**EXERCISE PROMPT**
Write out every line below that contains "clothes".

+ + + + + + +

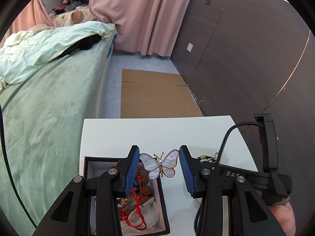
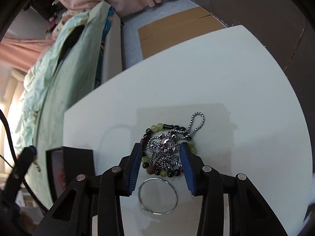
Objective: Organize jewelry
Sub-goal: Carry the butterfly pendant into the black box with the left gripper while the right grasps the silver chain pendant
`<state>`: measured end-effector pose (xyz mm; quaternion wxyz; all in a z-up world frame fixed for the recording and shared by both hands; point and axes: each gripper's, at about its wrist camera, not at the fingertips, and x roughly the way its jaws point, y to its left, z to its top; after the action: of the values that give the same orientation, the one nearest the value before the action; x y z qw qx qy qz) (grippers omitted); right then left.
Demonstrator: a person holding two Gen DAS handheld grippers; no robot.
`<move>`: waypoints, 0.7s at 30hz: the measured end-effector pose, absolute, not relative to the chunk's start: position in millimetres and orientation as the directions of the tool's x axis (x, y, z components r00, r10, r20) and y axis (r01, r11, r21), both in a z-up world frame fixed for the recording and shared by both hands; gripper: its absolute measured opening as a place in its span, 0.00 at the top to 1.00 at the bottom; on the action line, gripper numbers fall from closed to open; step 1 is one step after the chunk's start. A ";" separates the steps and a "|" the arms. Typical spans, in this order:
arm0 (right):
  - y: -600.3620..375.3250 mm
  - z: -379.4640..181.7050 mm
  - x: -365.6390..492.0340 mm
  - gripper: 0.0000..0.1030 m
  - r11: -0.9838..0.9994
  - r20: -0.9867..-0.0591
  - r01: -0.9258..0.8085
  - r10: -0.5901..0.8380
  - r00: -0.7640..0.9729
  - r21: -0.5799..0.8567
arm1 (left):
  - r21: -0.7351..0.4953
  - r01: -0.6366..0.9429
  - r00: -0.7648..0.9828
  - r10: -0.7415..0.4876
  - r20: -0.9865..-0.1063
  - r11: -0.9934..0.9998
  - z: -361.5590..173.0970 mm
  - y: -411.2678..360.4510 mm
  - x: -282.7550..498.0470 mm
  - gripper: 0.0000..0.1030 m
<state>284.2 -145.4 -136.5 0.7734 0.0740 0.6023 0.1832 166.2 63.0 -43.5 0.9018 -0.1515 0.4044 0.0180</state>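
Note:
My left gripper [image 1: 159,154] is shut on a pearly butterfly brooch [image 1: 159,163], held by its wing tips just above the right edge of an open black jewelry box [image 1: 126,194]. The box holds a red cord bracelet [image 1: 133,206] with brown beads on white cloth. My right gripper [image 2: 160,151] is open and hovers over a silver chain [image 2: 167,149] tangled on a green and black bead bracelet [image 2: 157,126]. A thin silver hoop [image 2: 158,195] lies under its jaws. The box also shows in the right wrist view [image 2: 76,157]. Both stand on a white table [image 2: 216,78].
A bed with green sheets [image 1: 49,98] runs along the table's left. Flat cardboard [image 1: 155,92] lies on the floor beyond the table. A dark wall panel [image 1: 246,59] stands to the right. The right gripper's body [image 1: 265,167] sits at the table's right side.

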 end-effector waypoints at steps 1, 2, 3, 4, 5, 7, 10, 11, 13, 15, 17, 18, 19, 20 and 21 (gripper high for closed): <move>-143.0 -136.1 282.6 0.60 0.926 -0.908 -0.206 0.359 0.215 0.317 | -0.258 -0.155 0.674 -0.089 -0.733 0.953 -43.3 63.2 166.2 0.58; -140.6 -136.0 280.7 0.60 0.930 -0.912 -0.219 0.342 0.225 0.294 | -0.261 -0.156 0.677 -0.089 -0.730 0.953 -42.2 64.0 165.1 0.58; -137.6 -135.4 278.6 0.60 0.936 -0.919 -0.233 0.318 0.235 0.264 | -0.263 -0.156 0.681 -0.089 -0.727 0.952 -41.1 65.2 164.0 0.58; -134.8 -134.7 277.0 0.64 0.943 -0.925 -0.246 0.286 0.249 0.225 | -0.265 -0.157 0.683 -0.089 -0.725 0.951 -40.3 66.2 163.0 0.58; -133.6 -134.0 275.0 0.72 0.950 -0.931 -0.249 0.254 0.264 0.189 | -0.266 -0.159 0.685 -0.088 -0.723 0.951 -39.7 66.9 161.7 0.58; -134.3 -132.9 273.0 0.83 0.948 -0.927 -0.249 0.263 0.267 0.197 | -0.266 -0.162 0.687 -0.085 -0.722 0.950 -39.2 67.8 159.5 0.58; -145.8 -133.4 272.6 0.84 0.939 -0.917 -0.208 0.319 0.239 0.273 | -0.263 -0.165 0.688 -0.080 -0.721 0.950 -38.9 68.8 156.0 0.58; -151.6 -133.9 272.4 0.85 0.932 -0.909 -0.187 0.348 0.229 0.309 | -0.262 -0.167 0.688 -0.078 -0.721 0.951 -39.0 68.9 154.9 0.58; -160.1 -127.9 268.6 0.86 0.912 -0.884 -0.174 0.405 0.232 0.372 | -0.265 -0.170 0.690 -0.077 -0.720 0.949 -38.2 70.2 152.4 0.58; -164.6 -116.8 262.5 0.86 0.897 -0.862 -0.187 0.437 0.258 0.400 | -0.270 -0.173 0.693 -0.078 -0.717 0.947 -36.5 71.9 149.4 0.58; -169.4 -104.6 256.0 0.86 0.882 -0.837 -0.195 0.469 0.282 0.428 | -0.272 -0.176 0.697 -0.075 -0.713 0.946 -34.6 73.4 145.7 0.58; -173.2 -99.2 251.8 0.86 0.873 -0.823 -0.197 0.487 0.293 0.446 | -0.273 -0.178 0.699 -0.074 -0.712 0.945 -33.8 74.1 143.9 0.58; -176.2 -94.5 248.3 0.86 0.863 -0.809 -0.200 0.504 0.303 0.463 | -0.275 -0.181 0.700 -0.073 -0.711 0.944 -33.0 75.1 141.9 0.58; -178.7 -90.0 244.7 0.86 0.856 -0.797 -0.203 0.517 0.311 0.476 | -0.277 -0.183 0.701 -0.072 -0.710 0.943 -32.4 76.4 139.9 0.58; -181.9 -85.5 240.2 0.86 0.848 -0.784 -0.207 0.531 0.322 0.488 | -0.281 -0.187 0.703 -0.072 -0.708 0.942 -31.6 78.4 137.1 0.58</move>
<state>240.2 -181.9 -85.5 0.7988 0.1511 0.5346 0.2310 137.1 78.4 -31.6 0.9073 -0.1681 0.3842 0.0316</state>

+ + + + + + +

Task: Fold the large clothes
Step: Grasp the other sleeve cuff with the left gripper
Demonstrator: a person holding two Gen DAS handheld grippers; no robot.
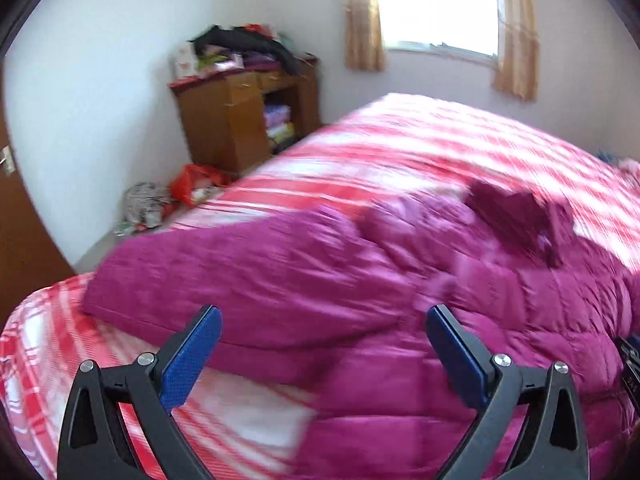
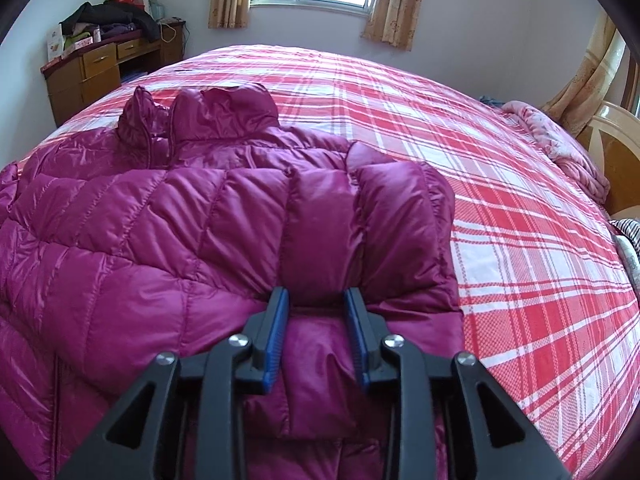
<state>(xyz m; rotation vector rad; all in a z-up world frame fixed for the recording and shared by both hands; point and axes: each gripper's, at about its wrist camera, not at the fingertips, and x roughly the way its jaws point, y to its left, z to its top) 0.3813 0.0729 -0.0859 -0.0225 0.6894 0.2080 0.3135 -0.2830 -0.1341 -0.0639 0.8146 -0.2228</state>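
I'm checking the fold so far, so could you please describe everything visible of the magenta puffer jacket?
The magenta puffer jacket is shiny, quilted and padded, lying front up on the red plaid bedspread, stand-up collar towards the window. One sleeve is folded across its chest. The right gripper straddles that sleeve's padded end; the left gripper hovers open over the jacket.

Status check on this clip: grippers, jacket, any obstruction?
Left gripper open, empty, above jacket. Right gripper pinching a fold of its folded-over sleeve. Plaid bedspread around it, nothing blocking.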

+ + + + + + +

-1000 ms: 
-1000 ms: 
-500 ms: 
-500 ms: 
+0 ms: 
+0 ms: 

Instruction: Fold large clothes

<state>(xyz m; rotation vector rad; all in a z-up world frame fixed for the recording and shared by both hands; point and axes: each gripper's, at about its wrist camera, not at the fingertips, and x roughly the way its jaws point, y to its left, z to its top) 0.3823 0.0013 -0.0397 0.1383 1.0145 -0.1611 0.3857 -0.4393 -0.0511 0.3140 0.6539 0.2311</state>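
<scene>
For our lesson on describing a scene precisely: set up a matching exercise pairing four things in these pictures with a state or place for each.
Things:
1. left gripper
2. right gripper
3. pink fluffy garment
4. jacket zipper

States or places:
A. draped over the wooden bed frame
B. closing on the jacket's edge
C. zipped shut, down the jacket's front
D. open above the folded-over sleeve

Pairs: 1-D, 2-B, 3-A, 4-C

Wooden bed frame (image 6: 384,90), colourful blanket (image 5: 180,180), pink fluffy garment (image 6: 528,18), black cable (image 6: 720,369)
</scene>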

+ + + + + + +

**RESULT OF THE EXERCISE**
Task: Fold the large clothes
Instruction: Fold large clothes

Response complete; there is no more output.